I failed at some of the biggest things in life: Sharon Stone
Sharon Stone on being sexy at 50 and her next, 'Fading Gigolo'
By : DC Correspondent
Update: 2014-05-02 14:14 GMT
Mumbai: Basic Instinct heralded Sharon Stone into the league of extraordinarily sexy women. Twenty-two years since the movie, Stone remains the quintessential blonde bomb for filmmakers. Back with her latest offering Fading Gigolo, Stone doesn’t yawn yet about being a sexy character. She says, “People still want me to take off my clothes but the great thing about ageing is that I don’t have to do it because it gets boring to be just the hot girl all the time. But you know what? Frankly, I think it’s really great.”
The movie deals with a not-so-good looking guy becoming an object of desire for many women. Is that a scenario that Sharon is familiar with? “I never knew I was hot or could be beautiful until I saw Basic Instinct and I was so shocked when I saw how pretty they made me.”
If being typecast was the by-product of her Basic Instinct fame, Sharon also has had to deal with her fair share of failures. Drawing a parallel with Fading Gigolo’s plot that deals with people finding love in the winter of their lives, Sharon says, “I failed at the biggest things there are in life. I failed in my health, I failed in my marriage, I failed in everything and I’ve picked myself up and gone on. I was really lucky not to die.”

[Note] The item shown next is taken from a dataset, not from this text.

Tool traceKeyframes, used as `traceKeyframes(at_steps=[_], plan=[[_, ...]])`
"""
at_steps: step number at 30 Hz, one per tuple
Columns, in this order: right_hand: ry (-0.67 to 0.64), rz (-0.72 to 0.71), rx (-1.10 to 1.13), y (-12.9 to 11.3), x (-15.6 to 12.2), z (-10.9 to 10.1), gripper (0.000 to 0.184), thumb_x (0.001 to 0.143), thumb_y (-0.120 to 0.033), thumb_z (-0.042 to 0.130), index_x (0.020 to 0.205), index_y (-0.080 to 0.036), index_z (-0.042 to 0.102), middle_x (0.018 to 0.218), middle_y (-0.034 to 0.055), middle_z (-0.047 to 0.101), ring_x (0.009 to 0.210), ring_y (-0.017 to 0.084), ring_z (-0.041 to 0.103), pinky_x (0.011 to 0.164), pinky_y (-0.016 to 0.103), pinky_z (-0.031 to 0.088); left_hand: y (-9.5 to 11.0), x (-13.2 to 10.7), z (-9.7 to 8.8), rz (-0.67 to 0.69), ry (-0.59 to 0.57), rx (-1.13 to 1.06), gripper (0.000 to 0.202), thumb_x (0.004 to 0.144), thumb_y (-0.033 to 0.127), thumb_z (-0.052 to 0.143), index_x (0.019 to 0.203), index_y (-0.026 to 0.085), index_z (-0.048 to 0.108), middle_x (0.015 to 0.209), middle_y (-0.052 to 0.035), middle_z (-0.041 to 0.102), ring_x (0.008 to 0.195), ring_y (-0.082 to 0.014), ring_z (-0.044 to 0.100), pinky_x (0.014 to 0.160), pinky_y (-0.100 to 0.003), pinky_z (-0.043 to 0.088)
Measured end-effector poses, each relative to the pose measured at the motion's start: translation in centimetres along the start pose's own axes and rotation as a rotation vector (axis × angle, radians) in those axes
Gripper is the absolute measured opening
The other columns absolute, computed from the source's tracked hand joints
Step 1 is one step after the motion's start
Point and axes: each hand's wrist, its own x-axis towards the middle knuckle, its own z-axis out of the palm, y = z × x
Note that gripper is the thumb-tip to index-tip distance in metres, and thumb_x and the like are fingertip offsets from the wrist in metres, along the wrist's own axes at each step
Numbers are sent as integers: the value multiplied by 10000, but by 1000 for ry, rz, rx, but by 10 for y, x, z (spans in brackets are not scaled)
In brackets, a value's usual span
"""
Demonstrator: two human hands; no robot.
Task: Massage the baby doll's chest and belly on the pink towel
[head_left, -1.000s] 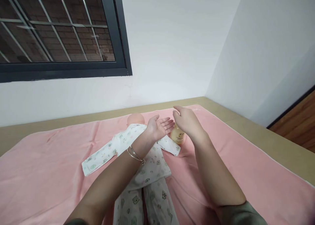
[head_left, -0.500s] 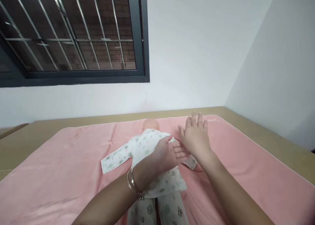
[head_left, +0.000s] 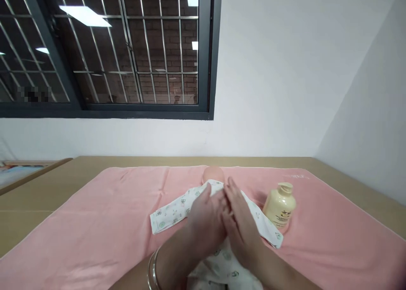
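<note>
My left hand (head_left: 204, 220), with two silver bangles (head_left: 153, 268) at its wrist, meets my right hand (head_left: 242, 228) palm to palm. The fingers of both are extended, partly hiding one another, and no object shows between them. Beneath them, a baby doll (head_left: 213, 174) lies on its back or front; I cannot tell which. It wears a white printed long-sleeved top (head_left: 171, 212) and matching trousers (head_left: 218, 279), with its sleeves spread outward. To the right of my hands, a pale yellow pump bottle (head_left: 281, 206) stands by the doll's right-hand sleeve.
A pink sheet (head_left: 114, 214) with a white edge covers much of the tan tabletop (head_left: 47, 197). Behind it rises a white wall (head_left: 269, 91) with a dark-framed, barred window (head_left: 142, 61). A wooden-edged frame (head_left: 38, 173) sits at the far left.
My hands were apart and have come together. The right one has moved off the bottle's spot, so the bottle now shows. The view has shifted up and left.
</note>
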Motion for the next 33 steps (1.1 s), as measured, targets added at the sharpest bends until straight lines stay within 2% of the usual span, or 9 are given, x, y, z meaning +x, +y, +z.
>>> traceKeyframes(at_steps=[4, 7, 11, 13, 17, 22, 25, 28, 33], plan=[[-8, 189, 76, 12, 14, -10, 484, 1015, -359, 322, 1492, -275, 323, 1525, 60, 382, 1410, 271, 338, 1135, 569, 311, -29, -9, 18, -30, 37, 29, 559, 969, 496, 255, 1329, 167, 528, 1277, -85, 621, 1312, -228, 468, 1148, -373, 275], [-22, 37, 18, 0, 6, -8, 460, 988, -317, 382, 1445, -266, 409, 1484, 65, 445, 1367, 283, 408, 1132, 575, 314, -27, -10, 20, -43, 106, 5, 546, 957, 522, 306, 1293, 170, 553, 1248, -86, 633, 1277, -239, 501, 1113, -365, 326], [-45, -149, -14, -24, -11, 0, 586, 937, -219, 443, 1504, -212, 291, 1529, 76, 372, 1435, 299, 275, 1141, 571, 301, -6, -7, 6, -117, 268, 1, 674, 895, 651, 364, 1247, 112, 565, 1259, -141, 617, 1251, -283, 526, 1080, -380, 364], [-83, -179, -5, -33, -17, 2, 597, 927, -175, 437, 1504, -201, 286, 1548, 73, 336, 1454, 295, 220, 1145, 554, 304, 2, -3, -3, -133, 278, -11, 729, 878, 691, 340, 1283, 116, 529, 1304, -158, 589, 1257, -296, 525, 1080, -417, 362], [-180, -219, 54, -38, -23, 4, 631, 929, -185, 430, 1523, -176, 217, 1579, 89, 260, 1453, 284, 228, 1148, 521, 316, 2, 3, -11, 10, 224, -14, 667, 925, 619, 285, 1380, 152, 425, 1380, -154, 538, 1296, -263, 502, 1113, -433, 315], [-87, 67, 25, -14, -4, 2, 554, 994, -261, 322, 1531, -222, 193, 1594, 72, 218, 1467, 263, 187, 1178, 565, 215, -35, -2, 8, 38, 277, 22, 499, 950, 476, 341, 1269, 163, 564, 1278, -89, 623, 1318, -235, 470, 1130, -364, 310], [-59, 128, -23, -6, 8, -2, 512, 1005, -297, 291, 1511, -229, 258, 1592, 79, 225, 1466, 275, 186, 1179, 601, 150, -47, -6, 14, 30, 203, 10, 443, 948, 426, 359, 1210, 174, 613, 1224, -71, 654, 1301, -248, 483, 1110, -369, 343], [-91, -54, -33, -19, 0, -2, 563, 985, -332, 335, 1524, -214, 224, 1602, 81, 188, 1471, 318, 140, 1174, 625, 101, -31, -5, 4, -60, 123, -42, 522, 930, 507, 384, 1258, 150, 578, 1291, -100, 617, 1330, -253, 459, 1121, -371, 325], [-277, -299, 85, -42, -28, 13, 746, 958, -408, 402, 1551, -136, 40, 1616, 126, 84, 1472, 358, 59, 1172, 604, 156, 14, 1, -19, 46, 148, -26, 650, 938, 611, 299, 1426, 196, 403, 1452, -119, 477, 1404, -219, 367, 1171, -399, 223]])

Even if being a sexy woman has got her a lot of fans, Sharon is grateful for filmmakers who have pushed the stereotype and given her more challenging roles. Contrary to the notion of women being in denial of their real age, she seems to have embraced hers quite effortlessly. “That’s the great thing about being an older lady. I’m coming in, I’m playing a mom, a career woman, I’m at another phase of life, I can play all kinds of different parts that I might not have been considered for before.”

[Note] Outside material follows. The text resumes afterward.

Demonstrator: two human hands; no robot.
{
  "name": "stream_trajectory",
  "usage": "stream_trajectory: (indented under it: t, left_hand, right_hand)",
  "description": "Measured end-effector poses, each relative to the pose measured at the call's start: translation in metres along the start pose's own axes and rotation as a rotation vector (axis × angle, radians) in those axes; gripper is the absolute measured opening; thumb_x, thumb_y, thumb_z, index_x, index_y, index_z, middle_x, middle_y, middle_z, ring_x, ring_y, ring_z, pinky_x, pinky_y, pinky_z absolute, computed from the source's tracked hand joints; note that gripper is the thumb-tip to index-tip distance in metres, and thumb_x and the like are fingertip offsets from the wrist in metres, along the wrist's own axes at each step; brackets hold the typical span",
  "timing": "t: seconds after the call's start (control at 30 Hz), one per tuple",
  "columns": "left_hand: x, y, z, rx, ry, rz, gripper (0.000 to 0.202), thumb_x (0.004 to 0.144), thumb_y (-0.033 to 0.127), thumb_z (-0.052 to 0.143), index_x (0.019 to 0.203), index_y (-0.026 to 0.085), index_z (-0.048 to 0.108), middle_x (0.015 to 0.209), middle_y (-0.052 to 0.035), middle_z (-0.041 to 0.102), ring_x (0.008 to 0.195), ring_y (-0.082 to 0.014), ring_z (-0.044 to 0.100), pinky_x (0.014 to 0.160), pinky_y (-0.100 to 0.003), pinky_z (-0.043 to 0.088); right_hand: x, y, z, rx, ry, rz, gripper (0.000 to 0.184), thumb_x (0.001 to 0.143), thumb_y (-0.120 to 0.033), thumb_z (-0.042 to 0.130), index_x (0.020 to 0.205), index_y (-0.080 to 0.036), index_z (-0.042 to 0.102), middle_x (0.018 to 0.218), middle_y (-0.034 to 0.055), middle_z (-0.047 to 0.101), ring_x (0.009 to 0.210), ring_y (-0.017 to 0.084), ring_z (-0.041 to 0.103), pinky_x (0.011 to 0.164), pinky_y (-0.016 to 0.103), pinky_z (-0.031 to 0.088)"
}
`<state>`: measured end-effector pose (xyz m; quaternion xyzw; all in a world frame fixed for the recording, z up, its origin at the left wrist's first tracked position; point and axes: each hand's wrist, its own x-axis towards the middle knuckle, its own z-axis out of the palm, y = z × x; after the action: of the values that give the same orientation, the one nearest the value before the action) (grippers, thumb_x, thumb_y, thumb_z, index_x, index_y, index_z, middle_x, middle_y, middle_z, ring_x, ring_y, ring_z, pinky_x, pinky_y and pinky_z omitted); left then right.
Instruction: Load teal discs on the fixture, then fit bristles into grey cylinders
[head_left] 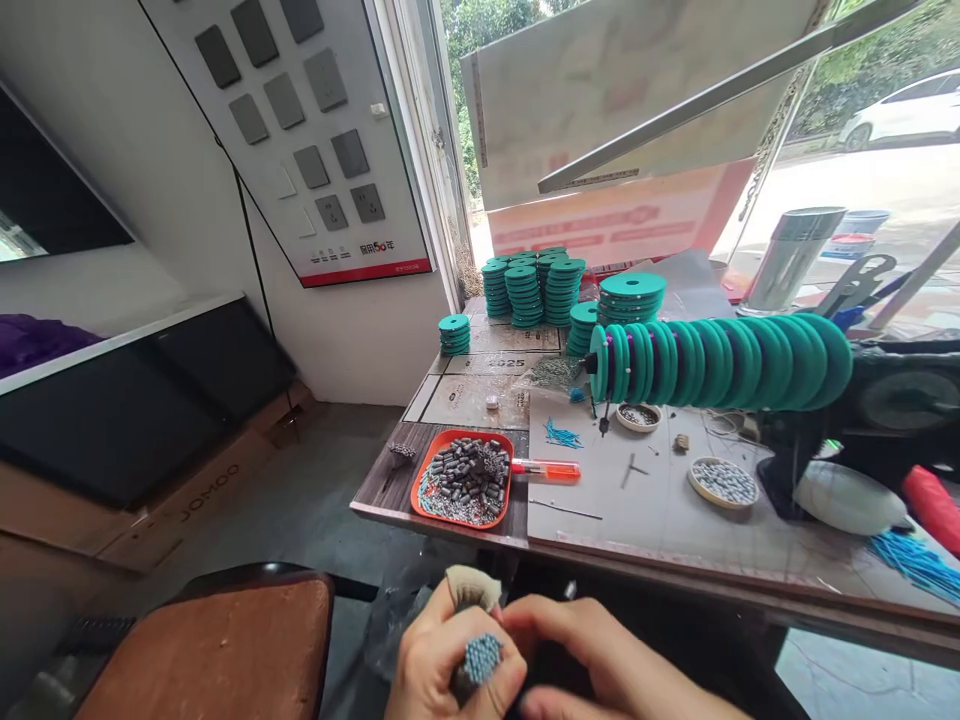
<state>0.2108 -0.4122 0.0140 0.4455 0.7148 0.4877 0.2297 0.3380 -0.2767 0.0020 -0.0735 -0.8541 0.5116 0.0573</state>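
At the bottom middle, below the table edge, my left hand [429,665] is wrapped round a tight bundle of thin rods [481,658], its blue-grey ends facing me. A beige piece of cloth or tape [472,583] shows above that fist, around a finger or the bundle's upper part. My right hand [581,640] comes in from the right with bent fingers, the index fingertip against the left hand. Whatever lies between the right fingers is hidden. Closest on the table is an orange tray [415,500] heaped with small dark metal cylinders and tiny shiny pieces.
Teal discs [720,365] line a horizontal spindle on the right, above the table. Stacked teal spools [525,297] stand at the back. Shallow dishes of beads [721,484], an orange-handled tool [551,470] and blue strands [562,434] lie around. A brown chair [217,650] stands left.
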Motion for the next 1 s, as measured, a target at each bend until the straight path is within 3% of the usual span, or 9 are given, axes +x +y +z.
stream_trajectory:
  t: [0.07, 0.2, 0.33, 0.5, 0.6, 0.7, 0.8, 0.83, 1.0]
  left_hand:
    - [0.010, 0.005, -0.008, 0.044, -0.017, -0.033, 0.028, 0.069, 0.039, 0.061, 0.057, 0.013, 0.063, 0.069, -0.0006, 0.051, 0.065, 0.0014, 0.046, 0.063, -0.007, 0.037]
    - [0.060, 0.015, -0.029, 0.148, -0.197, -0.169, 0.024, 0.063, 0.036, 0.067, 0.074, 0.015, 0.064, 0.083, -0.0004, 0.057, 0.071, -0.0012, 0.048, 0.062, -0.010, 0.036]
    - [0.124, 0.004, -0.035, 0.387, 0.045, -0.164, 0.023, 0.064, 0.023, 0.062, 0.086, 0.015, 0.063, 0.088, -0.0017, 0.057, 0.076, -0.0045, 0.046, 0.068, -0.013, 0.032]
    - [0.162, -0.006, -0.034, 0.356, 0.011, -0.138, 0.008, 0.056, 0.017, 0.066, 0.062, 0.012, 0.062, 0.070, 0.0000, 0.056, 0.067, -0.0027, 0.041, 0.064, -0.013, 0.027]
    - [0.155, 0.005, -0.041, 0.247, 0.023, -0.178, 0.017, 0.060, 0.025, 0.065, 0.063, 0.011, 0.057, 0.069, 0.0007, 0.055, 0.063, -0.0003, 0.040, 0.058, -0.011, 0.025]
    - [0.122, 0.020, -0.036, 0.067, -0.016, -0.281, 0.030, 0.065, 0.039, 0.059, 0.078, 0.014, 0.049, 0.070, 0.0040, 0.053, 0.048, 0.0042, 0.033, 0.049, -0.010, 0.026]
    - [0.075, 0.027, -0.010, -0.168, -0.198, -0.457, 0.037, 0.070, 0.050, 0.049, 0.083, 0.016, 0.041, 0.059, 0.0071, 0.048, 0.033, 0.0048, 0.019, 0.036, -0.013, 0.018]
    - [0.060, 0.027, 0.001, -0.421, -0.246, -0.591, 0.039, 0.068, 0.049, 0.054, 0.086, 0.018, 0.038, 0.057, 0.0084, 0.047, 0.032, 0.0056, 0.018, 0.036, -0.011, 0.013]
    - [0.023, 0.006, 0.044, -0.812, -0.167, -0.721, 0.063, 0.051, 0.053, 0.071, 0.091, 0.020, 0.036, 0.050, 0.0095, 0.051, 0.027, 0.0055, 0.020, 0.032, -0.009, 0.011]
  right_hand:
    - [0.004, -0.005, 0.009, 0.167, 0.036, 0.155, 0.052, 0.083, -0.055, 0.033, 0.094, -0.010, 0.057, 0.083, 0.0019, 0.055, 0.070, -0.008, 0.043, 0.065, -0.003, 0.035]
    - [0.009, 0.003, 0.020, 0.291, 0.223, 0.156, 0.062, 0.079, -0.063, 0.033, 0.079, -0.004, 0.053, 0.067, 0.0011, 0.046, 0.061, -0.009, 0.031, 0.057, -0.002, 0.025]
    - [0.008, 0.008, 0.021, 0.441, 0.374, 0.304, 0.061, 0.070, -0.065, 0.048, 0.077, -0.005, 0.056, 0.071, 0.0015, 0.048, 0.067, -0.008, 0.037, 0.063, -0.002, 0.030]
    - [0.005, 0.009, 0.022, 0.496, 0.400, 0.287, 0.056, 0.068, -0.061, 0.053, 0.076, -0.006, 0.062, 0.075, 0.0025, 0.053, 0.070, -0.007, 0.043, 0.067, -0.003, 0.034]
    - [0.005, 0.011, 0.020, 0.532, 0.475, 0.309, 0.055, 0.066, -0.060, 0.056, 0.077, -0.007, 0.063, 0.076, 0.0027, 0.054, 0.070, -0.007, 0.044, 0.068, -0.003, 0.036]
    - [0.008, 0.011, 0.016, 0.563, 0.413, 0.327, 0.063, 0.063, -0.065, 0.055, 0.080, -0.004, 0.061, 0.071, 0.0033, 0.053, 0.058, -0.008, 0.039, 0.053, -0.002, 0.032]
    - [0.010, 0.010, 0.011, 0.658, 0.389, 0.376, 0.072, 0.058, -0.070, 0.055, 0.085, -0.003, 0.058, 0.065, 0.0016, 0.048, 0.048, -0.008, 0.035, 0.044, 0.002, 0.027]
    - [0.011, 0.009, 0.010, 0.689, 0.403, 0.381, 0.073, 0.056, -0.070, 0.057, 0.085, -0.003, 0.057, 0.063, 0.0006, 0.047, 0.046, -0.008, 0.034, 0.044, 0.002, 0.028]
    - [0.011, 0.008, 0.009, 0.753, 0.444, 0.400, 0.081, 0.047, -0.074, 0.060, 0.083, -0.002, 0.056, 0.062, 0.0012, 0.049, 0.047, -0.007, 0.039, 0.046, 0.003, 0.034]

Before one presumes that Sharon is typically etched out of some special stone, she clarifies that she was just like anyone else — terrified of ageing. “There was a point in my 40s when I went into the bathroom with a bottle of wine, locked the door, and said, ‘I’m not coming out until I can totally accept the way that I look right now’. I examined my face in the magnifying mirror, and I looked at my body and cried. Eventually I moved on realising I’m very happy about being a grown woman. There’s a lot of sexuality, and glamour, and allure, and mystery to being a woman that you just don’t have when you’re young.”
Getting older and accepting one’s imperfections can be trying, worse of all when people want to help you with something you’re happier dealing with on your own. For someone as glamorous as Sharon, there was a lot of unsolicited advice as well. She says, “I can’t tell you how many doctors try to sell me a facelift. I’ve even gone as far as having someone talk me into it, but when I went over and looked at pictures of myself, I thought, What are they going to lift? Yes, I have come close — but, frankly, I think that in the art of ageing well there’s this sexuality to having those imperfections.”

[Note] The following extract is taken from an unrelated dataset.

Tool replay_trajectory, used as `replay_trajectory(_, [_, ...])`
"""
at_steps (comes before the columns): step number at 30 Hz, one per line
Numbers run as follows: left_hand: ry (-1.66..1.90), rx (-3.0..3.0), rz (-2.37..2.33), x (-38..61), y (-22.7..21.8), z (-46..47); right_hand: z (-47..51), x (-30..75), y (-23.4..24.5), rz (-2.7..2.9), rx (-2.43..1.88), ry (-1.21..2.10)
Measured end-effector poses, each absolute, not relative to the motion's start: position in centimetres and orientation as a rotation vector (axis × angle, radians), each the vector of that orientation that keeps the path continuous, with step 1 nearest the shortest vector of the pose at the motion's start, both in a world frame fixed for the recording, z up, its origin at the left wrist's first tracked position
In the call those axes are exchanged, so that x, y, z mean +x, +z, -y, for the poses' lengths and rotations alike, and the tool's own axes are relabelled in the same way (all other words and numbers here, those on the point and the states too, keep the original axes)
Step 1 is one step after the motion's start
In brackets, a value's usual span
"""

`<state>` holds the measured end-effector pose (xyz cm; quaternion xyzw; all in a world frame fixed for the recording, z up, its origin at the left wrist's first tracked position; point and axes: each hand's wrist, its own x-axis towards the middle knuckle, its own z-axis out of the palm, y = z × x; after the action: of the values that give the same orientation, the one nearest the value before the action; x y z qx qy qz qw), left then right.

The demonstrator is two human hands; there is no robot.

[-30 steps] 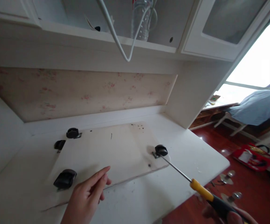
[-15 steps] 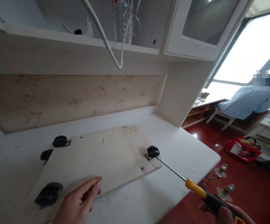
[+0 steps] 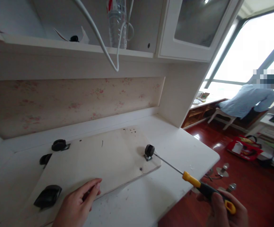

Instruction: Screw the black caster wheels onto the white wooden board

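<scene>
A pale board (image 3: 99, 160) lies flat on the white desk (image 3: 179, 157), with black casters on its upper face. My left hand (image 3: 76, 205) rests on the board's near edge, fingers stretched out flat, next to the near-left caster (image 3: 47, 196). My right hand (image 3: 224, 209) grips the black and yellow handle of a long screwdriver (image 3: 193, 181). Its thin shaft runs up and left, and the tip sits at the base of the right caster (image 3: 149, 151). Two more casters (image 3: 58, 145) stand at the board's far left.
A white cable (image 3: 99, 37) hangs in a loop from the shelf above, beside a plastic bottle (image 3: 117, 22). Metal fittings (image 3: 223, 170) lie on the red floor by the desk's right edge. Another person in a blue shirt (image 3: 247, 101) bends over near the window, past a red bag (image 3: 244, 148).
The view has swung up and to the right. My right hand has come further into view on the screwdriver handle, and the right caster has turned upright. My left hand stays on the board's edge.
</scene>
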<state>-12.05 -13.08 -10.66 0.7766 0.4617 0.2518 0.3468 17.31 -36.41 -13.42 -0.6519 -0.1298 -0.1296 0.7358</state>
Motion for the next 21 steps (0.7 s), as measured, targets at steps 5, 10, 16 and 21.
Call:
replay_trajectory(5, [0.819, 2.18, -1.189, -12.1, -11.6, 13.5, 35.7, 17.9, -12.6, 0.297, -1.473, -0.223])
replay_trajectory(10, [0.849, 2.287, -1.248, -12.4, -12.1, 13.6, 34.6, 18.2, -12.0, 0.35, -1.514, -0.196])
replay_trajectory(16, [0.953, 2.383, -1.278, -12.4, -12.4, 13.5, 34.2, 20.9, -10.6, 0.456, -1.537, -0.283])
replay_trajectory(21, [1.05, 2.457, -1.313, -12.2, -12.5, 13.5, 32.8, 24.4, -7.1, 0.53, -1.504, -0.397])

The actress, with a massive male following, has had her fair share of romances but believes that even with the passage of time, there needs to be an old world charm to pursuing a woman. “Men expect that they’ll give you their phone number and you’re going to pursue them. I think that what has happened in the modern dating world is that men expect to be pursued,” she says, laughing, and then laughing some more, she says, “Who wants that kind of man? I want a man who still has his man card.”